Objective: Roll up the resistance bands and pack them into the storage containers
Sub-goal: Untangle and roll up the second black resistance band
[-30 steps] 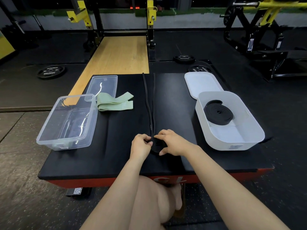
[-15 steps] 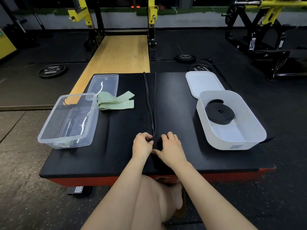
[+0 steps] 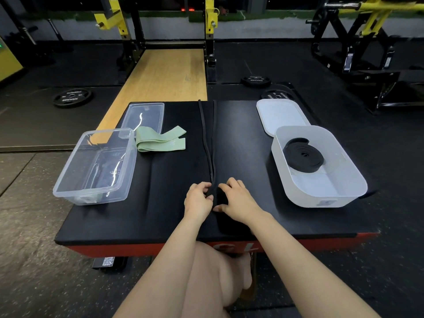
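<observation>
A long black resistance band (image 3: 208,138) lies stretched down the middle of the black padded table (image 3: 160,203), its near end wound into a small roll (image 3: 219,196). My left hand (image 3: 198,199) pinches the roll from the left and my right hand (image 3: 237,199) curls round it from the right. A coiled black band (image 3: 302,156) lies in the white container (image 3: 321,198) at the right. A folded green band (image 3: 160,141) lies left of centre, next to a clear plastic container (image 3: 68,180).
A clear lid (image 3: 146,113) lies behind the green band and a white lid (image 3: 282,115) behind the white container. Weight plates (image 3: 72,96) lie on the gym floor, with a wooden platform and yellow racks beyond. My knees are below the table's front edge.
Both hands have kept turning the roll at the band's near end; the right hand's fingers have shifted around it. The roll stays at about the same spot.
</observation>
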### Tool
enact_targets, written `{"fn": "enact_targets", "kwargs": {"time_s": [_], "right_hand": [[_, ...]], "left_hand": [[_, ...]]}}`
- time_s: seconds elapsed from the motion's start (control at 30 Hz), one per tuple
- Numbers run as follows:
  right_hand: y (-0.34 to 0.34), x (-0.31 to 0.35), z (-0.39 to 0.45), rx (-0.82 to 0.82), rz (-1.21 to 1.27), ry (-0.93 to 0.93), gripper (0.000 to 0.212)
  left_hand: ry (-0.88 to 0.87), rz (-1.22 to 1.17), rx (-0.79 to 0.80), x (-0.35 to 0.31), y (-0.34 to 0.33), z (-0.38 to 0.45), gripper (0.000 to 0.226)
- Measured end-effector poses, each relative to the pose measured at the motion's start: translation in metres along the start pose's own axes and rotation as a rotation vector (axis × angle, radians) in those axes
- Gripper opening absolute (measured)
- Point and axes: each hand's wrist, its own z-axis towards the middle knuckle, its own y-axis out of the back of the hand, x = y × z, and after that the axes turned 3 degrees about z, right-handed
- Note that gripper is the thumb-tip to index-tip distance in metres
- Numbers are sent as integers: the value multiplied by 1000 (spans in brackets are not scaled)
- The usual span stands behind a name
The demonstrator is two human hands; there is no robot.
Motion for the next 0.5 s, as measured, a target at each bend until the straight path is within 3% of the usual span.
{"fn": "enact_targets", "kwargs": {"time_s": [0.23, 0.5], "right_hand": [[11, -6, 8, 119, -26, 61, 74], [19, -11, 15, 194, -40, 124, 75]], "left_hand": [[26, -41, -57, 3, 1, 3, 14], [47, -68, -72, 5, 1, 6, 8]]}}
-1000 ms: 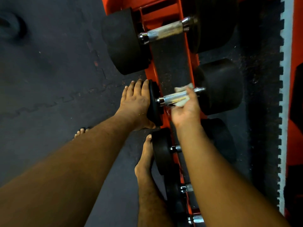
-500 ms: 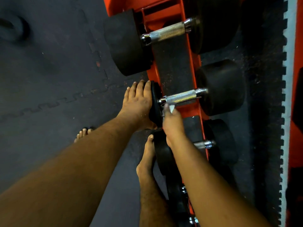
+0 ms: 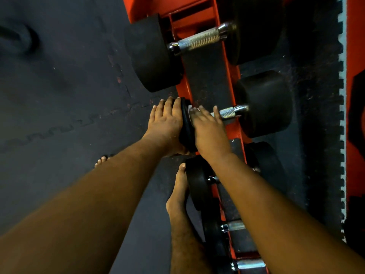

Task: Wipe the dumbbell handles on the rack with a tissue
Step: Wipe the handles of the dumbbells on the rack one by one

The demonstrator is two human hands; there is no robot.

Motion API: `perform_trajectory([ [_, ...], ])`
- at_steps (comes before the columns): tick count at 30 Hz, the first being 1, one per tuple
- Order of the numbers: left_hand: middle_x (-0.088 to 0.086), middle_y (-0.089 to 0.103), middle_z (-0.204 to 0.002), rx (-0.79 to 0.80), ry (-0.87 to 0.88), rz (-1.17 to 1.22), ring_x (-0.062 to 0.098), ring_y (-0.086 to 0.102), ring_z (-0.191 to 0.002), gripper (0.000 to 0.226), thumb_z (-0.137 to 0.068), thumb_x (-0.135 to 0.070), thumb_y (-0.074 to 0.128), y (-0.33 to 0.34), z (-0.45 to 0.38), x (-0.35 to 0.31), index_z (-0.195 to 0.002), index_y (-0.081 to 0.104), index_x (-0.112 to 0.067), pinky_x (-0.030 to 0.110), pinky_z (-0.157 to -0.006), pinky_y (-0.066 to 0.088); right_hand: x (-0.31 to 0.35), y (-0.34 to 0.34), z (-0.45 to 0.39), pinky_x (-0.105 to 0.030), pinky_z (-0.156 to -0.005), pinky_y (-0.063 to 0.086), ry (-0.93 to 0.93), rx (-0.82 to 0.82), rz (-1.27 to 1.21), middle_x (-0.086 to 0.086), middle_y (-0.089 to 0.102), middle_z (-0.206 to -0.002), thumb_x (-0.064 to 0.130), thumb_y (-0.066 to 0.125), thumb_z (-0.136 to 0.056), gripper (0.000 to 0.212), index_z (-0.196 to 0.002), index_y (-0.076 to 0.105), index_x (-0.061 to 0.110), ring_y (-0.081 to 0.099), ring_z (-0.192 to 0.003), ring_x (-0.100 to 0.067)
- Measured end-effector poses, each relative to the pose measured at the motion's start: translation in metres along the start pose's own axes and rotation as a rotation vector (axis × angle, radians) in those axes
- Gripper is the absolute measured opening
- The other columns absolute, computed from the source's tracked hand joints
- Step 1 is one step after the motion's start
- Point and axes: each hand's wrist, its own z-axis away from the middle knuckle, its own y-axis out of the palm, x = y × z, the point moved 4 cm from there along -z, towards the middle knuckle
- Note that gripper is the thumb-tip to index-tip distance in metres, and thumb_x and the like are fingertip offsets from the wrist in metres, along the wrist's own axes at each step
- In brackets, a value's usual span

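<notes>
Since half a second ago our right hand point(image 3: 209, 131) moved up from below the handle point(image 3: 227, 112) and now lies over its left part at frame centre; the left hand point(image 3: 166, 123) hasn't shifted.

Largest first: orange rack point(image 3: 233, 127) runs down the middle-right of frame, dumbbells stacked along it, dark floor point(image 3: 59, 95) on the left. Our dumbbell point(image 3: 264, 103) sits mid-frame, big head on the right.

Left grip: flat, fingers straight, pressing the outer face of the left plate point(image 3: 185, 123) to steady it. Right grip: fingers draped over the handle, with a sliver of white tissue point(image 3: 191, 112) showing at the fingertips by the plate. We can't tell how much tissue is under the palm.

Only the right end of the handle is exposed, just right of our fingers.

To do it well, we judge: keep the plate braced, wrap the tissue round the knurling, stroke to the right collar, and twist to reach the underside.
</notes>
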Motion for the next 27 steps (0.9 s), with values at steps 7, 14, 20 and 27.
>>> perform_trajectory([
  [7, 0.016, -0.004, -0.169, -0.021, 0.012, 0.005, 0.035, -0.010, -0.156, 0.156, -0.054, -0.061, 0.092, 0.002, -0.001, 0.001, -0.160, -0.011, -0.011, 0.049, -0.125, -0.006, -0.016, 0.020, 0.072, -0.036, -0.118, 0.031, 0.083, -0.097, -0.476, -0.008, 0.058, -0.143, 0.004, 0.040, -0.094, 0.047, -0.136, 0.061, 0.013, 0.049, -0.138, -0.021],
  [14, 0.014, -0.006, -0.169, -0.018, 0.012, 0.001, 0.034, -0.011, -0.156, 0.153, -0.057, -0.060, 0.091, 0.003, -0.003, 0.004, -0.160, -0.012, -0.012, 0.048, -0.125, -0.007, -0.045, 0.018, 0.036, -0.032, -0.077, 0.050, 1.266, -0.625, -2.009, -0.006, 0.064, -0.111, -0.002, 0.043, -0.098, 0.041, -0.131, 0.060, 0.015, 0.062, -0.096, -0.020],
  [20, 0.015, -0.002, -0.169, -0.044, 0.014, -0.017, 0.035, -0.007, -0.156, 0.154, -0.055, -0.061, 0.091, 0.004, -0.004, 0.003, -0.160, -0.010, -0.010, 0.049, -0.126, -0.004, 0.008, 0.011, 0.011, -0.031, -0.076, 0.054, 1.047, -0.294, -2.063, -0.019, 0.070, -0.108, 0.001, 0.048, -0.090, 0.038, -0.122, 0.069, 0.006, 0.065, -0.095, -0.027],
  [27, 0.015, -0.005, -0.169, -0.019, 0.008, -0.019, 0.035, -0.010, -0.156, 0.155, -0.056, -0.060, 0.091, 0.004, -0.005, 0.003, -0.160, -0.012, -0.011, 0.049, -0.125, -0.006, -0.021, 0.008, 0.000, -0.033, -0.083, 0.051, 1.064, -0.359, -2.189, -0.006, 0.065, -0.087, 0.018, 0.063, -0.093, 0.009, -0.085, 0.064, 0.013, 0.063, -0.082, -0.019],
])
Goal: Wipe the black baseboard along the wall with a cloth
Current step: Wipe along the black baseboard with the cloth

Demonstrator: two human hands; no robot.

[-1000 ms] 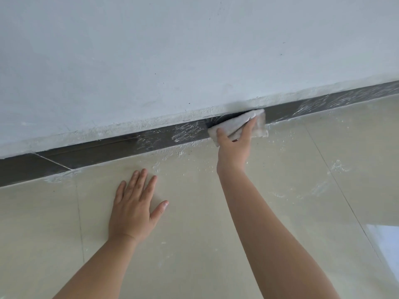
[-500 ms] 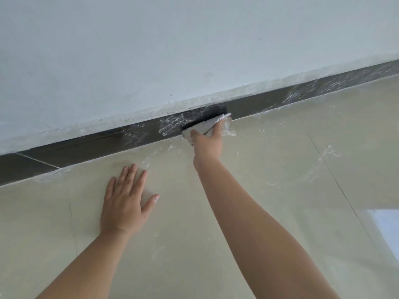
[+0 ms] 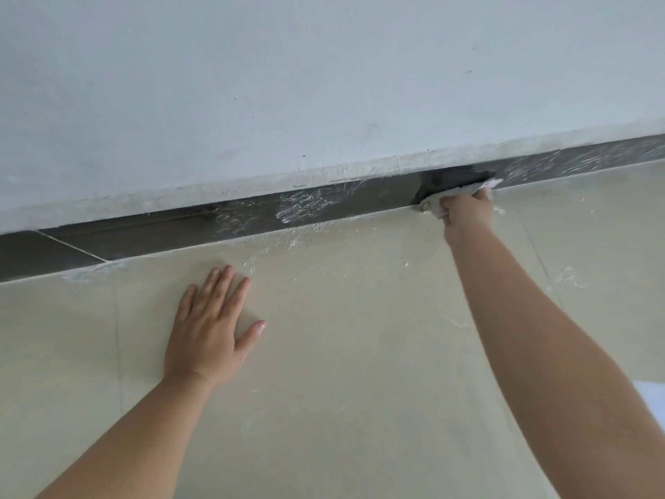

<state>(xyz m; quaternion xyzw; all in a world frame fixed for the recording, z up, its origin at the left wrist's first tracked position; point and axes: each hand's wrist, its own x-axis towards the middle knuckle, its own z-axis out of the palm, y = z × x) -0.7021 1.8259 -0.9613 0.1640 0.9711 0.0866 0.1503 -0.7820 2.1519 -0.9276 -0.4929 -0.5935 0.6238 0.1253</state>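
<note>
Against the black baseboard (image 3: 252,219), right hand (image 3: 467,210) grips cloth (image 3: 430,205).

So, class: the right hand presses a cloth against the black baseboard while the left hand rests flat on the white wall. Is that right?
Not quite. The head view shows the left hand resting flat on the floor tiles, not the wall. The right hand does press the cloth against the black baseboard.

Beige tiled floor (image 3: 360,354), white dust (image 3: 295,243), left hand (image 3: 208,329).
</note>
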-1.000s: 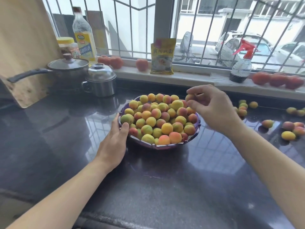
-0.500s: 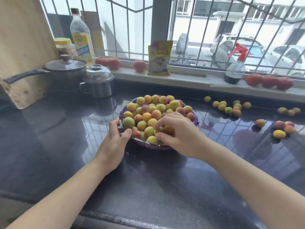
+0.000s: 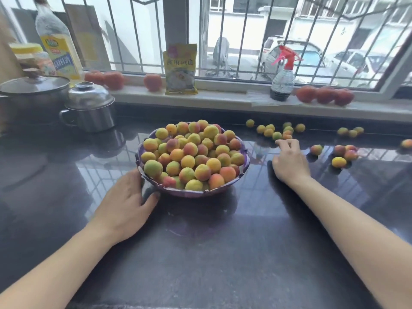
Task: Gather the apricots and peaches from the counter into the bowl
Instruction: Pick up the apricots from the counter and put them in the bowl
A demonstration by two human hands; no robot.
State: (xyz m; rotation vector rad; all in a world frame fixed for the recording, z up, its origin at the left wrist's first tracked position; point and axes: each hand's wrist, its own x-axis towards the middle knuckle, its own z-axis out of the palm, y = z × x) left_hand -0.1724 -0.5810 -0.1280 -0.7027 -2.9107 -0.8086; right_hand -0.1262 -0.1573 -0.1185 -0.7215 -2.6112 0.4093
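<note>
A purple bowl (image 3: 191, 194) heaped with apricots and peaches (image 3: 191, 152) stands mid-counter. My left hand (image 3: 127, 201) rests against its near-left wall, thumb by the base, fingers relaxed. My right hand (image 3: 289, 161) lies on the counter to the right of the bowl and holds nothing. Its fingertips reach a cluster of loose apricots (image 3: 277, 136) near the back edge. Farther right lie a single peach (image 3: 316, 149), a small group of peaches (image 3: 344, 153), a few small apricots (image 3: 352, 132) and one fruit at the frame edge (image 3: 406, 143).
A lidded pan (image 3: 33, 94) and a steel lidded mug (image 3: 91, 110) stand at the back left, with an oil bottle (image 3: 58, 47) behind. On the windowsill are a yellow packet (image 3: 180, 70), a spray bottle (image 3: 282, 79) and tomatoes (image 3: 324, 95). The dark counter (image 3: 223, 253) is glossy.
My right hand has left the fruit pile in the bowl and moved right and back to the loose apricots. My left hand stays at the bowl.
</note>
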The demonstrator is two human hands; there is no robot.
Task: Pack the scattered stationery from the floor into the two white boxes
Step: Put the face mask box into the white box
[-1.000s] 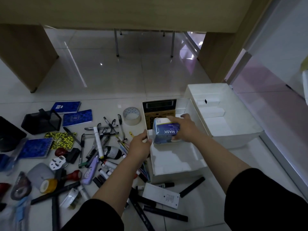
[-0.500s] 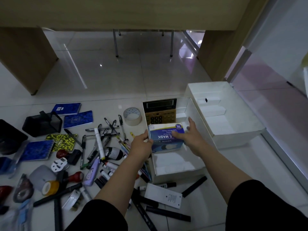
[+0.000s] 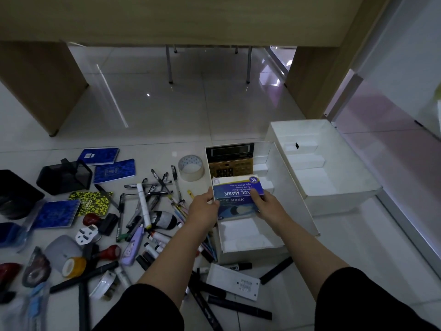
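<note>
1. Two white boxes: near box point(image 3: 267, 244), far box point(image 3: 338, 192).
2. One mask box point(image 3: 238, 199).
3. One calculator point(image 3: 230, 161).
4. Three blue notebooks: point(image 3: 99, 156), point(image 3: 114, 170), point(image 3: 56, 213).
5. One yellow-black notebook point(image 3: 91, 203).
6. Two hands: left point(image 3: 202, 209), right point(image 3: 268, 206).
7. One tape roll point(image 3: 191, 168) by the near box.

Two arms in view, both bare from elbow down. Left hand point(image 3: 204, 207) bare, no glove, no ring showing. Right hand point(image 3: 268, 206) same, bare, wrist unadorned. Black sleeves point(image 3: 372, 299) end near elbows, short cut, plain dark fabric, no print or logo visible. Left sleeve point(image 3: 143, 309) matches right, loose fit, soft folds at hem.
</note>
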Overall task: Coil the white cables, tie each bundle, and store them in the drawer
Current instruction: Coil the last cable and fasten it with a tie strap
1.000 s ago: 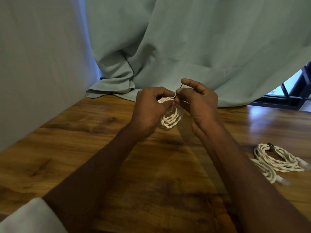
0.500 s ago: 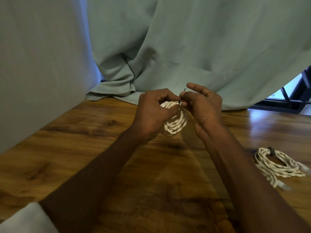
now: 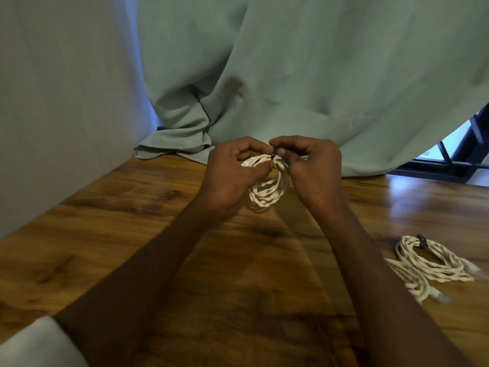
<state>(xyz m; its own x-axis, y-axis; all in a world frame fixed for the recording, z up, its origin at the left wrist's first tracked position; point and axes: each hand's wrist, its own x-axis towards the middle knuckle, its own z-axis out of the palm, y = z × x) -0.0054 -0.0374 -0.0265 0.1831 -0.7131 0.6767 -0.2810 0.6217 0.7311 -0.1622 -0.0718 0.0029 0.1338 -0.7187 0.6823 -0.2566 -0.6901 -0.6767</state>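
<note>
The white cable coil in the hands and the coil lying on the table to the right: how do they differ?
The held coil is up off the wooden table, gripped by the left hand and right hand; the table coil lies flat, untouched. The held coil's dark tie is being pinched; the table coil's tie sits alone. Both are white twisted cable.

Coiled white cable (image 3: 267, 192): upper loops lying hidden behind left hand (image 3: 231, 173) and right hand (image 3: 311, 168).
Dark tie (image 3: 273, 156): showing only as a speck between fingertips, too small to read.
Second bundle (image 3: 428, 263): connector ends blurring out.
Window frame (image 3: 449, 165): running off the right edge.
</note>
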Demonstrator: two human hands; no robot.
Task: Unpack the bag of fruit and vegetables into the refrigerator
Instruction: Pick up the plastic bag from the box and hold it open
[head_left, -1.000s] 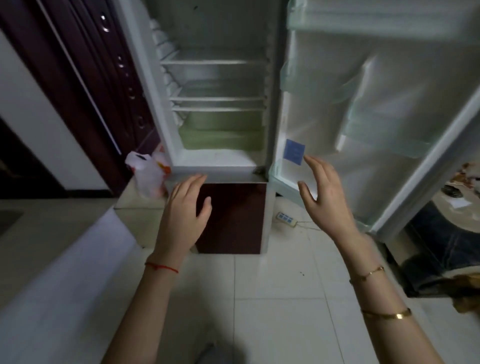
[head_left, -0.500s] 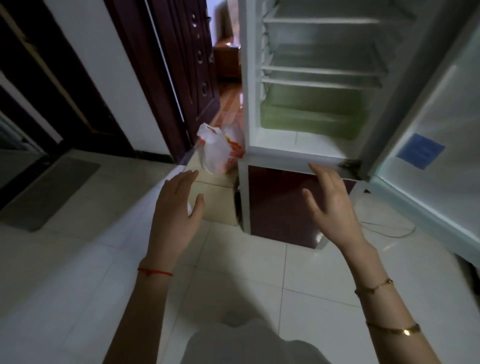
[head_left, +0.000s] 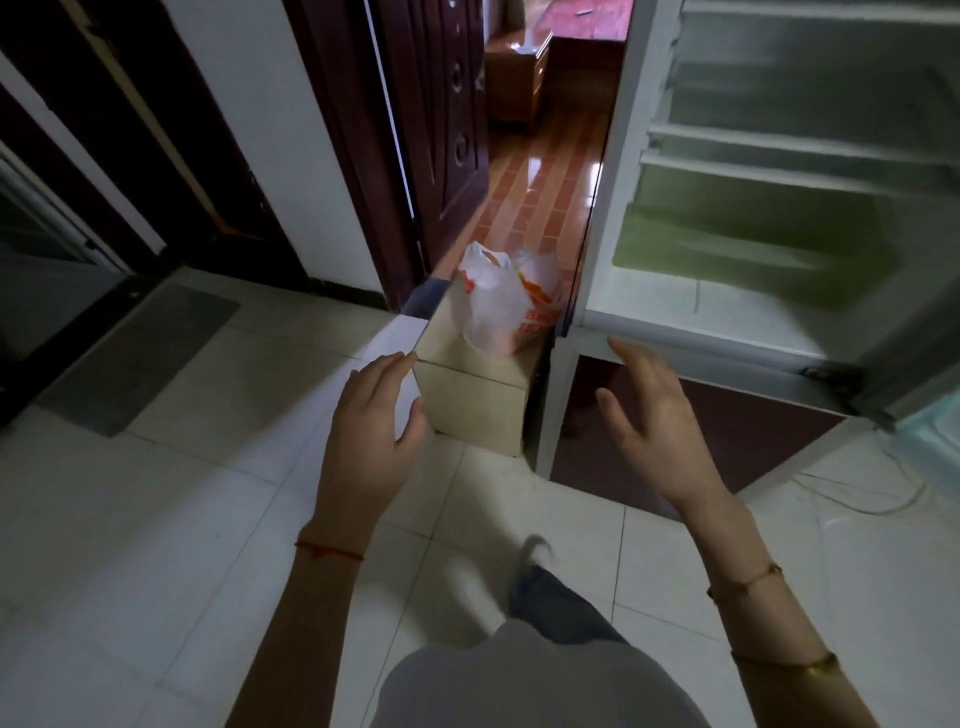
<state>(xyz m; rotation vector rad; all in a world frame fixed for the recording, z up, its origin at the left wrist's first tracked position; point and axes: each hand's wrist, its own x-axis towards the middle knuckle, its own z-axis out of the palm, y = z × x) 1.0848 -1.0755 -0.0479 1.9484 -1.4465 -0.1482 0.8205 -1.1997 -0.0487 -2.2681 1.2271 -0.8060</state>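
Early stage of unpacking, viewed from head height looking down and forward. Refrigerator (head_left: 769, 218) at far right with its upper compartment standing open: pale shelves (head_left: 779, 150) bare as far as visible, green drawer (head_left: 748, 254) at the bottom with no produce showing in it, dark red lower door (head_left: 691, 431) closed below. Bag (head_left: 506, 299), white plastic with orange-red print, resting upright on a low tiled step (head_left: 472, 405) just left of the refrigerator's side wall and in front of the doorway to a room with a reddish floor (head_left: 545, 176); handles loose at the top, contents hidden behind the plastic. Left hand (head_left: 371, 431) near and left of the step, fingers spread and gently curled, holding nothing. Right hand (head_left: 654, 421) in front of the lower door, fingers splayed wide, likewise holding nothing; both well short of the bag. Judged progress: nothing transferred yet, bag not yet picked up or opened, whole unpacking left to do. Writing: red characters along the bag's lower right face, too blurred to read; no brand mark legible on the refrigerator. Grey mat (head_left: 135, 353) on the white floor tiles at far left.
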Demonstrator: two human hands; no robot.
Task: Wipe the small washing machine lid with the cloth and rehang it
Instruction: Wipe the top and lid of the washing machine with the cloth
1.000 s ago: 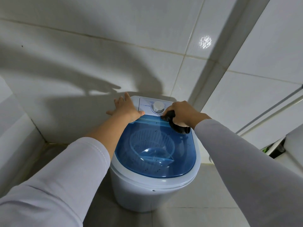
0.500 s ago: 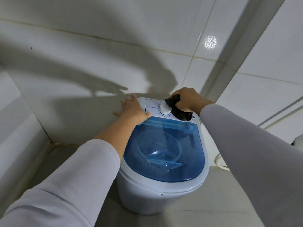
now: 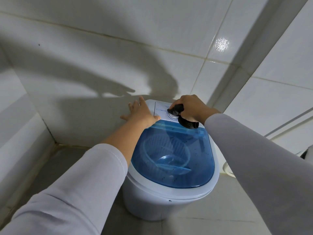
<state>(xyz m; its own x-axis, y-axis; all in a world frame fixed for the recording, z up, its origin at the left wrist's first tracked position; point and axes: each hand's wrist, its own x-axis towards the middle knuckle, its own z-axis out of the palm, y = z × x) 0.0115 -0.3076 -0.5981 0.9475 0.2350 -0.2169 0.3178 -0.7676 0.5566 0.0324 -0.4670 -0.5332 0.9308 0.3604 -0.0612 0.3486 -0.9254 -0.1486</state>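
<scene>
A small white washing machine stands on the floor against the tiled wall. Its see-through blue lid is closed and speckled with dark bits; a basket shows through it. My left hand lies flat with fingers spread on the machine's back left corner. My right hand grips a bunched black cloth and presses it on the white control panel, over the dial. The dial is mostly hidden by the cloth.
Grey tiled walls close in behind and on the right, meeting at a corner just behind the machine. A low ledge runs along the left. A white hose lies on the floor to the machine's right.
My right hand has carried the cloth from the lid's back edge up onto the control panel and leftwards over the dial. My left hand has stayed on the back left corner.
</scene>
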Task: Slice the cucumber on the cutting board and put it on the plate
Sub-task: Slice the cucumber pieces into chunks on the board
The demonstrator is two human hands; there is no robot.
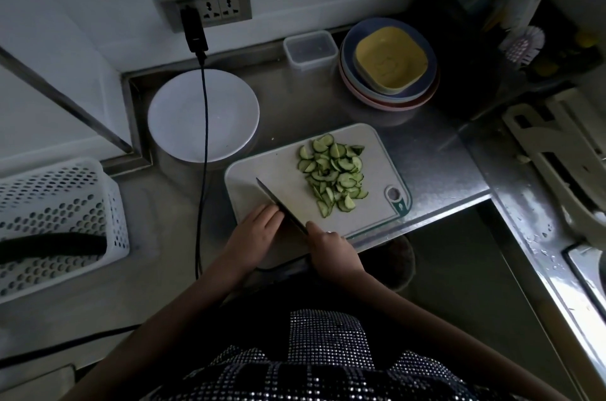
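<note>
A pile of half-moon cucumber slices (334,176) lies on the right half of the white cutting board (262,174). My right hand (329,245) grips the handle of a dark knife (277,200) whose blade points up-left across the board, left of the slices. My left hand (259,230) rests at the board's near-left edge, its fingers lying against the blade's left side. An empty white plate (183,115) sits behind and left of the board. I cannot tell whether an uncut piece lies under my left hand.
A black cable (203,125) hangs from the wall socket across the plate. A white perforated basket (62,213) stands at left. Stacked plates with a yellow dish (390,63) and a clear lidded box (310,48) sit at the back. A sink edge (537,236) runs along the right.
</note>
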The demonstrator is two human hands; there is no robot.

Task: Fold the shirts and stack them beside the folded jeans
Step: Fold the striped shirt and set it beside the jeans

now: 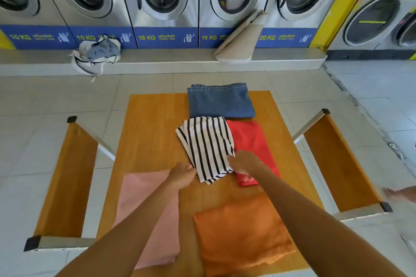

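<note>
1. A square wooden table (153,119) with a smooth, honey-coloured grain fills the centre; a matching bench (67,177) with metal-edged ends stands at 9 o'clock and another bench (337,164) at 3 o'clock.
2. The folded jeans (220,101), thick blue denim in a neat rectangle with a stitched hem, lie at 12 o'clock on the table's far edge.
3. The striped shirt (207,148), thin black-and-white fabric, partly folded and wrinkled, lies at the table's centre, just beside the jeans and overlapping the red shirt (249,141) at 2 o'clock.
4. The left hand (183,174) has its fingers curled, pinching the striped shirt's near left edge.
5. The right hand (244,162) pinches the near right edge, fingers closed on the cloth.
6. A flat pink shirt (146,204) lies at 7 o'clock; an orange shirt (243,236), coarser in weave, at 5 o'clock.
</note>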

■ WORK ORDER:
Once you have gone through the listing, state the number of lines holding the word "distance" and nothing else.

■ SOLUTION TO THIS TASK:
2